Drei Frauen. Drei starke Frauen. Die erste in einer lasziven Duschszene. Ihr Handy klingelt. Sie unterbricht das heftige Liebesspiel abrupt. Wenig später erfahren wir: Kazuko ist Polizistin und sie war mit einem Mann in einem Love-Hotel. Von Kollegen wurde sie zu einem Tatort in einem herunter gekommenen Wohnhaus gerufen. Dort fand man eine halb verweste, zerstückelte Frauenleiche, deren fehlende Teile durch Gliedmaßen einer Puppe ersetzt wurden. Wenig später ein zweiter Torso. Es zeigt sich, dass es sich wohl um ein einziges Opfer handelt. Überraschungen zuhauf. Gibt es hier gleich in den ersten Minuten. Mehr als in jedem kompletten Hollywood-Film.
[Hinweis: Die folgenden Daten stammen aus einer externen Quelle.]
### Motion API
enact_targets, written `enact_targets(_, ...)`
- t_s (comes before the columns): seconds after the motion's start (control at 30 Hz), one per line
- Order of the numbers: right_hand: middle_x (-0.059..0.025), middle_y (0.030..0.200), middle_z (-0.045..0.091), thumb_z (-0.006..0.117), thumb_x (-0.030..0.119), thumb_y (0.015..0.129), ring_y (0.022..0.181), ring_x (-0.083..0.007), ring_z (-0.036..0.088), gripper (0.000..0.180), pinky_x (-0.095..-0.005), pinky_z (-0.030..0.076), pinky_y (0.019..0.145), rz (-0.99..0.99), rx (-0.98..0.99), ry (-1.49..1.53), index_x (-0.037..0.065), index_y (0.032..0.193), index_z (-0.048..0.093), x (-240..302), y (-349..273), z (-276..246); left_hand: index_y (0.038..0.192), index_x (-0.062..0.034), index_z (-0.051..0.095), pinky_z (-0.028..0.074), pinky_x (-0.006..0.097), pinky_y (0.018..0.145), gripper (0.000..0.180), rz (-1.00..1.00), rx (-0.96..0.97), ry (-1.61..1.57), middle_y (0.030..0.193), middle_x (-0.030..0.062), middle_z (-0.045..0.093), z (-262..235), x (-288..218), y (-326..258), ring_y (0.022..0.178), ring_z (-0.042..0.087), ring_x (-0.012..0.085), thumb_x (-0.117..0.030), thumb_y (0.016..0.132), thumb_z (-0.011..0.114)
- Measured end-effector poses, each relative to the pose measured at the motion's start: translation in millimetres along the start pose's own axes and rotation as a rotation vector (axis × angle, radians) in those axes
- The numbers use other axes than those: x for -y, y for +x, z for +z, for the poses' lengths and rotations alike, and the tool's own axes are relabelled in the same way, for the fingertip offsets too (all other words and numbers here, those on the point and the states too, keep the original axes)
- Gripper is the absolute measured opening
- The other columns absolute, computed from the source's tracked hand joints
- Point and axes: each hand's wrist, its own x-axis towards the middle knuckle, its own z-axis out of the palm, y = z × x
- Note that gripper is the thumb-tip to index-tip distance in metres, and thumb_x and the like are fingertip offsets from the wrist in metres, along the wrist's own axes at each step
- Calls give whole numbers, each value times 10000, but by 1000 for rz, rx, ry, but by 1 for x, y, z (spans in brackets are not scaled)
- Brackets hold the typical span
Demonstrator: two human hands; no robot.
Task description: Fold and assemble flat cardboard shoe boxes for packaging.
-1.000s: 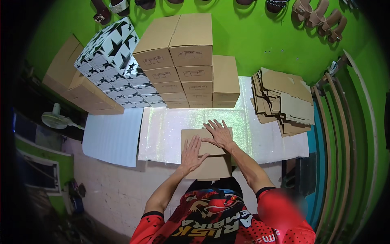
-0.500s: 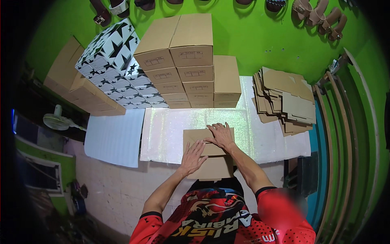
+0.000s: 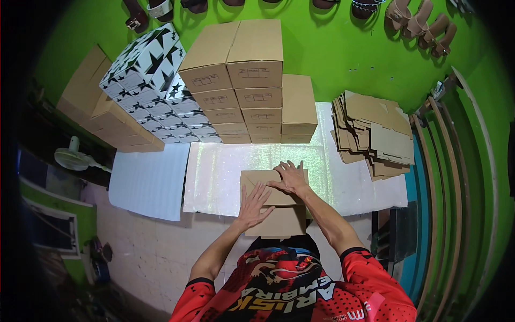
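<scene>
In front of me at the table's near edge lies a brown cardboard box (image 3: 256,180), with a flap hanging toward my body past the edge. My left hand (image 3: 254,205) rests on its left part, fingers stretched out and pointing away from me. On the right part, my right hand (image 3: 290,177) lies with fingers spread over the far edge and the thumb toward the left hand. Neither hand is wrapped around anything; both touch the cardboard. The inside of the box is hidden under my hands.
Behind stand stacked brown boxes (image 3: 254,75) and white boxes with black stars (image 3: 142,64). A pile of flat cardboard blanks (image 3: 375,134) lies at the table's right. Sandals (image 3: 413,24) hang on the green wall. A fan (image 3: 72,158) stands at the left, a wooden rack (image 3: 456,177) at the right.
My left hand has shifted slightly to the left on the cardboard, its fingers a little more spread. The right hand stays nearly in place. The whole view has moved slightly.
</scene>
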Motion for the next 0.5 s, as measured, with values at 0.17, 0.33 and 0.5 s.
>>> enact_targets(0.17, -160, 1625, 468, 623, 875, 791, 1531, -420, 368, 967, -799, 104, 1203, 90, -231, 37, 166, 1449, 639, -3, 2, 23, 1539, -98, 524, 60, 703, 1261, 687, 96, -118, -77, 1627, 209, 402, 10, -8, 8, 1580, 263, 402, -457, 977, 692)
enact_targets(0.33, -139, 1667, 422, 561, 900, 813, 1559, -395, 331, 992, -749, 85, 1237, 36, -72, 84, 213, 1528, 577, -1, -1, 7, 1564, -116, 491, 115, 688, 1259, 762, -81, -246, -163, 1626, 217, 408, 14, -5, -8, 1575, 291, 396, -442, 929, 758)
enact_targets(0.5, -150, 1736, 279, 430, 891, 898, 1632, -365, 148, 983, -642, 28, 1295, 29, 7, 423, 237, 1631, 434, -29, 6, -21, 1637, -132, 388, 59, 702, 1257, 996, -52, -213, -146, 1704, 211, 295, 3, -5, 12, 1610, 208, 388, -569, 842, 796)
Und es regnet, immer wieder in diesem Film. Da kommen Vergleiche zu Takashi Ishiis grandiosen BLACK ANGEL-Filmen auf. Dann Szenenwechsel: Die zweite Frau, in einer hellen, luxuriösen, klinisch reinen Wohnung. Sie macht den Eindruck eines verschüchterten Hausmädchens, z.B., als sie einem eintreffenden Mann die Hausschuhe penibel innen vor der Tür platziert. Lob erntet. Tee serviert. Lob erntet. Doch die Kommunikation ist nichtssagend, ritualisiert. Dann die Information: Izumi ist die Ehefrau des Ankömmlings, eines erfolgreichen Schriftstellers schwülstiger Erotikromane. Sie sitzt in einem goldenen Käfig. Noch etwas, irgendetwas möchte sie vor ihrem kurz bevorstehenden 30. Geburtstag tun.
Sie erhält von ihrem Mann die Erlaubnis, in einem Einkaufsmarkt als Verkäuferin zu arbeiten. Dort wird sie dann von einer Kundin zu Modefotografien überredet, die sich immer mehr in Richtung Softporno entwickeln. Allmählich gleitet Izumi in eine andere Welt hinein.
Dabei trifft sie auf die dritte Frau, die deutlich ältere Mitsuko, eine Literaturprofessorin einer Elite-Universität, die in ihrer Freizeit ihren Körper für schlichte 5.000 Yen zur Liebe anbietet. "Verlang Geld für Sex von jedem, den du nicht liebst" rät sie Izumi.
Wie Sion Sono diese drei scheinbar unabhängig voneinander sich entwickelnden Handlungsstränge schließlich zu einem komplexen Ganzen zusammen führt, ist umwerfend. Gerade die Montage ist exzellent, auch wenn sie bei oberflächlicher Betrachtung zuerst einmal fast schludrig erscheinen mag. Trotz der langen Laufzeit von fast 2,5 Stunden kommt hier nie Langeweile auf. Der Film ist ästhetisch brillant, in seinem fast bavaesken Spiel mit Farben, grandios gespielt und jederzeit packend. Wenn man als Erkenntnis aus diesem Streifen, der zu vielerlei Interpretationen Anlass gibt, eines mitnehmen kann, dann, dass man aus gesellschaftlichen Konventionen ausbrechen sollte, sofern man in ihnen leidet, selbst wenn man dabei in Abgründe gerät, die von der gesichtslosen Masse rundweg tabuisiert sind.
Sion Sono ist seit langem einer der aufregendsten Regisseure unserer Zeit, nicht nur in Japan. Manche Kritiker schreiben seinen Bekanntheitsgrad im Westen ja dem Provokationspotential seiner Filme zu. Nichts könnte falscher sein, seine Filme sind stattdessen höchst packende Expeditionen in unerforschte oder gemiedene Regionen gesellschaftlichen Wirkens. Provoziert bin ich eher von Myriaden nichtssagender, mit Effekten überladener Hollywoodproduktionen und der Banalität und political correctness bildungsbürgerlich verquaster europäischer Erzeugnisse.
Weil GUILTY OF ROMANCE einen Tick schlechter ist als STRANGE CIRCUS und LOVE EXPOSURE erhält er "nur" 9, allerdings starke - Punkte.